PROBLEM STATEMENT
Scan the listing for "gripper" and copy out each line that has it.

RECORDED DATA
★ ★ ★ ★ ★ ★ ★

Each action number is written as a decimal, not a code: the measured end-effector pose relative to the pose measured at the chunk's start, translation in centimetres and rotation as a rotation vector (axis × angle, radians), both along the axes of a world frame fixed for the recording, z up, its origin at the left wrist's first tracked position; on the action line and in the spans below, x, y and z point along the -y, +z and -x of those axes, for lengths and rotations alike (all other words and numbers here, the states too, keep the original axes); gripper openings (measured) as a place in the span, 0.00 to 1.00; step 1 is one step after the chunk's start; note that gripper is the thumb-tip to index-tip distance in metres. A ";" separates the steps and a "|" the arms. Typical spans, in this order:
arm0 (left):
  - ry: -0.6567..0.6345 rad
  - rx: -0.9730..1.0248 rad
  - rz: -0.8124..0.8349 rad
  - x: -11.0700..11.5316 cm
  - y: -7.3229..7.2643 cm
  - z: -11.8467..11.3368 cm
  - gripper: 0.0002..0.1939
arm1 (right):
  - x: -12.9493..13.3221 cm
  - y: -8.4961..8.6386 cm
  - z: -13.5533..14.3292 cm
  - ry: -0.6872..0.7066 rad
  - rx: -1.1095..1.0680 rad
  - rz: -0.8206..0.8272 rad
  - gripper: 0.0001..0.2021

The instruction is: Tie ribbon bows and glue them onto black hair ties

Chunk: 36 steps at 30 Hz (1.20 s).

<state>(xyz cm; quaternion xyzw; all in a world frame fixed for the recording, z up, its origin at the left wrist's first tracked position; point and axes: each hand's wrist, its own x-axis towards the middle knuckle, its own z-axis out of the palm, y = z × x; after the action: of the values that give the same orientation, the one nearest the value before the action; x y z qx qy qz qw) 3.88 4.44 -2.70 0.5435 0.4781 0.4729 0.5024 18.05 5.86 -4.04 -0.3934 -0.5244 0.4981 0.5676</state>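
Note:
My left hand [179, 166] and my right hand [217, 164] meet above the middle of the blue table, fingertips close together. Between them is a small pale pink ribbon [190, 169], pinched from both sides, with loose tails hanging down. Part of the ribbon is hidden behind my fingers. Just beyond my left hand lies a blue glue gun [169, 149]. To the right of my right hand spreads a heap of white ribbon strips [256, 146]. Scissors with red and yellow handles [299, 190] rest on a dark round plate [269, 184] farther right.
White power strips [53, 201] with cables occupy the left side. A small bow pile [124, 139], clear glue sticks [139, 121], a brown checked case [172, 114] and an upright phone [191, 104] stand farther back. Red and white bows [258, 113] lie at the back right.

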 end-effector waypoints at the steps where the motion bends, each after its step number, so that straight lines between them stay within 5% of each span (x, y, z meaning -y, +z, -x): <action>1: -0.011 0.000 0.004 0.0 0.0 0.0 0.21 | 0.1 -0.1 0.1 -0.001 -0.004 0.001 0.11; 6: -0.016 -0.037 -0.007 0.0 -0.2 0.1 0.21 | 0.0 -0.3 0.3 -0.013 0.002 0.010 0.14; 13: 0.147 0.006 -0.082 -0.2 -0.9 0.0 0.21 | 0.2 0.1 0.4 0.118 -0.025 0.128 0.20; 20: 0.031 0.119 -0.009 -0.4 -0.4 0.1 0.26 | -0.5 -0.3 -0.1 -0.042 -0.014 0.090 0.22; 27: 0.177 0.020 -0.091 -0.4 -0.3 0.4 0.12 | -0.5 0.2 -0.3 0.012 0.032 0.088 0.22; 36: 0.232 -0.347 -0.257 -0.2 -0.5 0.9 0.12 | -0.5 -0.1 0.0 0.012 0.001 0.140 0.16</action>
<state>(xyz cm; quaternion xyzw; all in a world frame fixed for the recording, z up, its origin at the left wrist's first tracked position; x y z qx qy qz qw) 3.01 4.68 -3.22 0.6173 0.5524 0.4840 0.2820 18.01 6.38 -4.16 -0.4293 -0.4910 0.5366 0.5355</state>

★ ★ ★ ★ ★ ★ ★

ANSWER AREA
Each action number is written as a decimal, not a code: the measured end-effector pose relative to the pose measured at the chunk's start, translation in centimetres and rotation as a rotation vector (axis × angle, radians), both along the axes of a world frame fixed for the recording, z up, its origin at the left wrist's first tracked position; on the action line and in the spans below, x, y and z point along the -y, +z and -x of those axes, for lengths and rotations alike (all other words and numbers here, the states too, keep the original axes); gripper openings (measured) as a place in the span, 0.00 to 1.00; step 1 is one step after the chunk's start; note that gripper is the thumb-tip to index-tip distance in metres. A ";" separates the steps and a "|" the arms. Typical spans, in this order:
  - gripper: 0.0002..0.1939
  - gripper: 0.0001..0.2021

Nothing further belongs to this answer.